The increase of the Company’s interest in the Gulf Coast, Eaglewood Area

Participation Agreement from 25% to 30% holds the potential for additional revenues and production from further exploration success. A strategic decision to sell the Company’s interests in the Rocky Mountains Project
realized $2.5 million, focussing the Company's resources on its Gulf Coast interests.

In addition to its strong revenues , the Company’s US$11.7 million debt facility with the Commonwealth Bank of Australia provides considerable flexibility to fund the Company’s exciting exploration and development activities in the US and Australia.

Steps were taken to develop the Company’s Carnarvon Basin interests through a proposal to the Department of Defence for the supply of gas from the Rivoli gas field to its communication station north of Exmouth. The Department of Defence continues to fund work to progress the development. The Company also pursued strategies to secure a cost effective drilling rig for its shallow water acreage in the Carnarvon Basin.

Rayburn Project, Gulf Coast, Texas (22.8% Working Interest, ~ 17.5% Net Revenue Interest)

Activities during the quarter continued to be focused on drilling, testing and producing
wells which will have an immediate positive affect on cash flow.

Test Results, rates /day; Well Status Gas Oil Condensate

  • Duncan 1 On production 10.1 mmcf 260 bbl
  • Gilbert Freeman 1 On production 3.8 mmcf 126 bbl
  • Duncan 2 On production 10 mmcf 224 bbl
  • Hlavinka Duncan 1 On production <50 mcf
  • Duncan 3 On production 10 mmcf 234 bbl
  • Gilbert Freeman 2 Awaiting testing
  • Gilbert Freeman 3 Awaiting testing
  • Hlavinka GU 1-1 Drilling

The initial discovery well, Duncan 1, continued to flow for the whole quarter at daily rates of approximately 10 mmcf of gas and 270 bbl of oil condensate. The well has now produced over 2.1 billion cubic feet of gas and over 58 thousand barrels of oil condensate since coming on stream in December 2007.

The Duncan 2 (currently producing 10 mmcf and 230 bbl per day) and Gilbert Freeman 1 (currently producing 4 mmcf and 140 bbl per day) wells were successfully tested and brought onto production in early April. In late April, production (less than 50 thousand cubic feet per day) was added from a zone above the Wilcox Formation in the Hlavinka Duncan 1R well.

The testing of Duncan 3, the fifth successful well on the Rayburn Project, commenced in the last week of June with all test gas and oil condensate being sold. Results subsequent to the end of the quarter recorded a test result of 10 mmcf of gas and 234 bbl of oil condensate per day.

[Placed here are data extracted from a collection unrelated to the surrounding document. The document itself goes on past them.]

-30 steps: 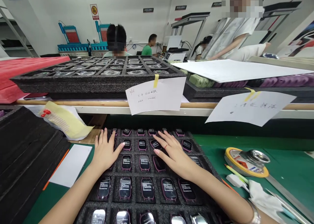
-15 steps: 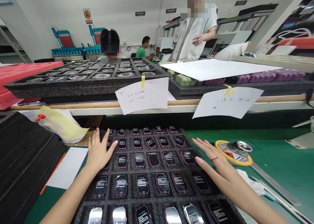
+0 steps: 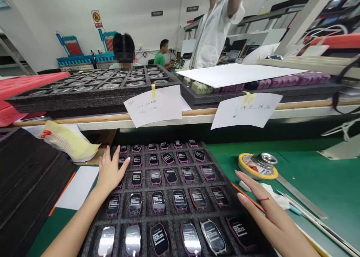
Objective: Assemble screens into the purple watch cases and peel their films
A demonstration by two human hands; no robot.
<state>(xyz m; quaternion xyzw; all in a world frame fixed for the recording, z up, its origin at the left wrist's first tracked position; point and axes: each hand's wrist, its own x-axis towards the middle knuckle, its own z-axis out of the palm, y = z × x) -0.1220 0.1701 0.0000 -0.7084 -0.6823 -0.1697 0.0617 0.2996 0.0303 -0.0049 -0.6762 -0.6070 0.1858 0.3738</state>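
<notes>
- Stack of black foam sheets (image 3: 30, 178): lies at the far left of the green desk (image 3: 323, 182), with a white paper (image 3: 77, 187) just beside it.
- Left hand (image 3: 110, 170): fingers spread, palm flat on the left edge of the foam tray (image 3: 225, 182), holding nothing.
- Foam tray: black, centred on the desk; its compartments hold smartwatch bodies (image 3: 158, 200) in rows, screens up, most showing text.
- Right hand (image 3: 268, 214): fingers straight and close together, held flat at the tray's right edge, holding nothing.
- Tape roll (image 3: 257, 167): lies on the desk beyond the right hand, a metal ruler (image 3: 300, 199) beside it.
</notes>
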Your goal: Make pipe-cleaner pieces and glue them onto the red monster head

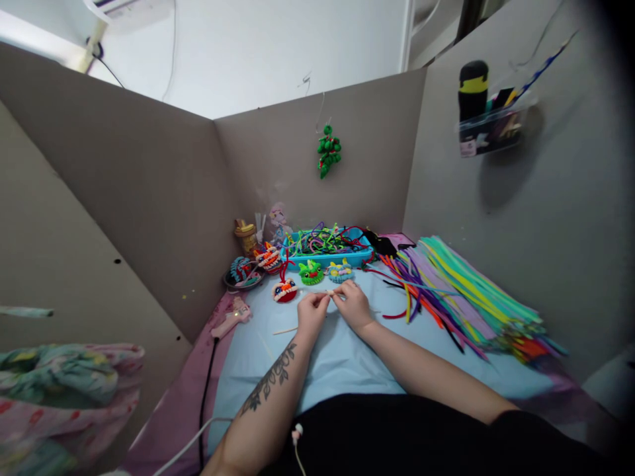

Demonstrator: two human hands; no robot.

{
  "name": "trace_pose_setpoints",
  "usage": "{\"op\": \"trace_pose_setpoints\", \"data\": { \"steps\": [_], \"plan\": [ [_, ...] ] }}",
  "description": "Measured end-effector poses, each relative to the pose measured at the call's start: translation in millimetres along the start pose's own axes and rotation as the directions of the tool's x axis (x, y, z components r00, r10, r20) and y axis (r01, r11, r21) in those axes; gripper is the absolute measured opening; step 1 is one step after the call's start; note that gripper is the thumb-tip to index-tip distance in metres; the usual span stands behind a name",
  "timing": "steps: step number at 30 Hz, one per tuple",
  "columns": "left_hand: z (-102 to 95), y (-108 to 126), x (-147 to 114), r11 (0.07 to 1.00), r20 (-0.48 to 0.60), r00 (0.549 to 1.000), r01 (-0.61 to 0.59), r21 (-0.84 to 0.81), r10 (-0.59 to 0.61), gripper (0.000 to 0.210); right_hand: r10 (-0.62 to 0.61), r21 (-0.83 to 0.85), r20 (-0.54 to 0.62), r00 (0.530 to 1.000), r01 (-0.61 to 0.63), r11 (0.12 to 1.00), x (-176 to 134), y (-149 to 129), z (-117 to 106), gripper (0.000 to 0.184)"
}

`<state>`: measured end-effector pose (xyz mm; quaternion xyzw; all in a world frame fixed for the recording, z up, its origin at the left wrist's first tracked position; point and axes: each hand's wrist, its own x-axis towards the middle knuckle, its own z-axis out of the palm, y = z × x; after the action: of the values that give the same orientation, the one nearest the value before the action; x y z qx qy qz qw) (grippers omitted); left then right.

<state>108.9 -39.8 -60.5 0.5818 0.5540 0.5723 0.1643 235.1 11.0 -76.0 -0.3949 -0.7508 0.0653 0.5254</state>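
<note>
Over the middle of the light blue cloth, my left hand (311, 314) and my right hand (353, 305) meet with fingertips pinched together. Between them is a small cream-white piece of pipe cleaner (330, 293), mostly covered by the fingers. A cream pipe cleaner end (284, 331) sticks out to the left, past my left hand; whether it joins the pinched piece is hidden. Just beyond the hands sit fuzzy pipe-cleaner heads: an orange and white one (284, 291), a green one (311, 272) and a blue and yellow one (340, 271).
A blue tray (327, 260) of tangled pipe cleaners stands at the back. Bundles of coloured pipe cleaners (461, 291) lie right. A pink glue gun (233, 318) and a dark bowl (243, 283) are left. Grey panels surround the table; a clear bin (491, 135) hangs on the right one.
</note>
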Motion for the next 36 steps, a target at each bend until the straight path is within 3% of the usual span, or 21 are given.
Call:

The Gilbert Freeman 2 and 3 wells, which have previously encountered gas and were cased awaiting facilities to be installed, will be tested in the next quarter. Subsequent to the quarter’s end, the Hlavinka Gas Unit 1-1 well was spudded. This well is targeting multiple objectives in the Wilcox Formation which could add new
reserves to the project.

Up to two more development wells are planned to be drilled next quarter.

Mesquite Project, Gulf Coast, Texas (26.25% Working Interest, ~20% Net Revenue Interest)

Production from the Mesquite Project was lower than the previous quarter due primarily to natural decline. Average gross daily production for the quarter was approximately 3.25 mmcf of gas and 52 bbl of oil condensate.


Strike Oil's Working Interest revenue from gas and oil condensate sales for the quarter was $9.22 million. This is an increase of 165% on the previous quarter. This result reflects the substantial impact of bringing the additional wells into production at the Rayburn Project and strong oil and gas prices.


At Rayburn, the Wilcox wells are targeting 5 bcf per well with upside potential to 10 bcf per well. An independent reserve report at Rayburn is planned for next quarter.